What is required >>
What is needed is an exact copy of the lines from the one containing "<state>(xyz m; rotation" through the last line of the entries below, both included.

Information >>
..............................
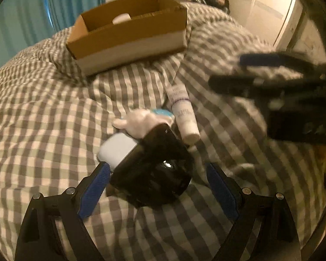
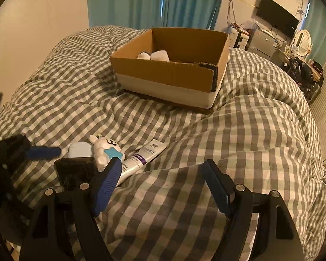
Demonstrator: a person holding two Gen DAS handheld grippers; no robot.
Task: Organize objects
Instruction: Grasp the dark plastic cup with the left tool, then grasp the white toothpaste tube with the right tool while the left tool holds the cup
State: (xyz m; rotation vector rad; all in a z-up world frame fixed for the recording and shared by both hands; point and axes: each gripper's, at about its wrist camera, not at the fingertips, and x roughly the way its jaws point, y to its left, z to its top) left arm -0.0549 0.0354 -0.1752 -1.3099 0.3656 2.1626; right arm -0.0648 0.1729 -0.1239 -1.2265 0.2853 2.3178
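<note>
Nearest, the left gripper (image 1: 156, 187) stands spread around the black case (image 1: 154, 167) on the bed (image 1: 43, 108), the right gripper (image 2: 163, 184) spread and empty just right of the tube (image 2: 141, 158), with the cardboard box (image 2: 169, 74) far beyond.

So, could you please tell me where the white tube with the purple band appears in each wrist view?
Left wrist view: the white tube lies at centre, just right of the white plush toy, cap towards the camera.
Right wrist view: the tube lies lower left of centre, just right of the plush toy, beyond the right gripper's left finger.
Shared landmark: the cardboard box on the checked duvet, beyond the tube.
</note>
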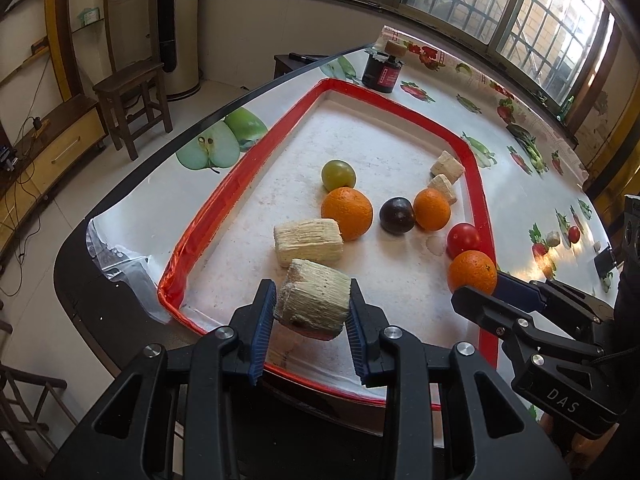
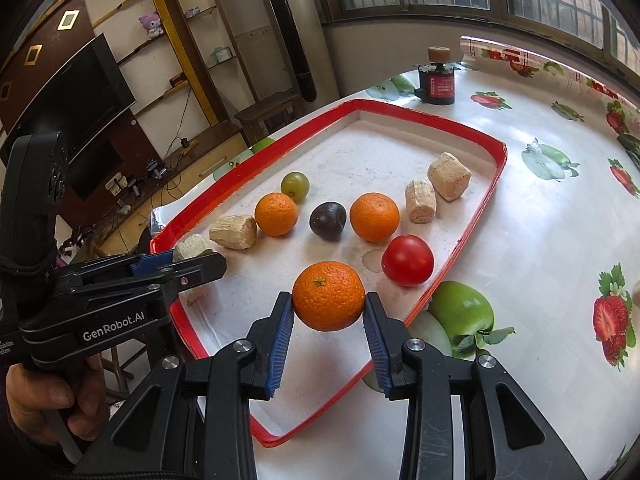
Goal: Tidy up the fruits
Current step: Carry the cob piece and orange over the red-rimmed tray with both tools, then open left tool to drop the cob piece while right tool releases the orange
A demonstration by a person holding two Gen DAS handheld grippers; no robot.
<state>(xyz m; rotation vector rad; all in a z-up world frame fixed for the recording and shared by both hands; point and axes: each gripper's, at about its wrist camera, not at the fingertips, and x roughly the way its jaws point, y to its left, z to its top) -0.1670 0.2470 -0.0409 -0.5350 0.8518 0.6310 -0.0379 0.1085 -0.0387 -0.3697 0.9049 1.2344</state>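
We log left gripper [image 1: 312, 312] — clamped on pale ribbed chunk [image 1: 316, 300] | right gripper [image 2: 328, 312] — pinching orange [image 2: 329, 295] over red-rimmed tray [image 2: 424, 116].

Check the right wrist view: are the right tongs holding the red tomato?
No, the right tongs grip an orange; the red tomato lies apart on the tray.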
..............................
Answer to this task >>
<state>(xyz m; rotation vector rad; all in a z-up world frame fixed for the recording and shared by both hands; point and axes: each gripper's, at about its wrist camera, not at the fingertips, and x roughly the way its jaws point, y to its left, z to its top) -0.1670 0.2470 -0.0409 -0.5350 0.8518 0.6310 -0.0379 0.1085 -0.0387 -0.3697 0.9049 1.2344</state>
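We log left gripper [image 1: 312, 312] — clamped on pale ribbed chunk [image 1: 316, 300] | right gripper [image 2: 328, 312] — pinching orange [image 2: 329, 295] over red-rimmed tray [image 2: 424, 116].

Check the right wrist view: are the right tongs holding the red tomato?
No, the right tongs grip an orange; the red tomato lies apart on the tray.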

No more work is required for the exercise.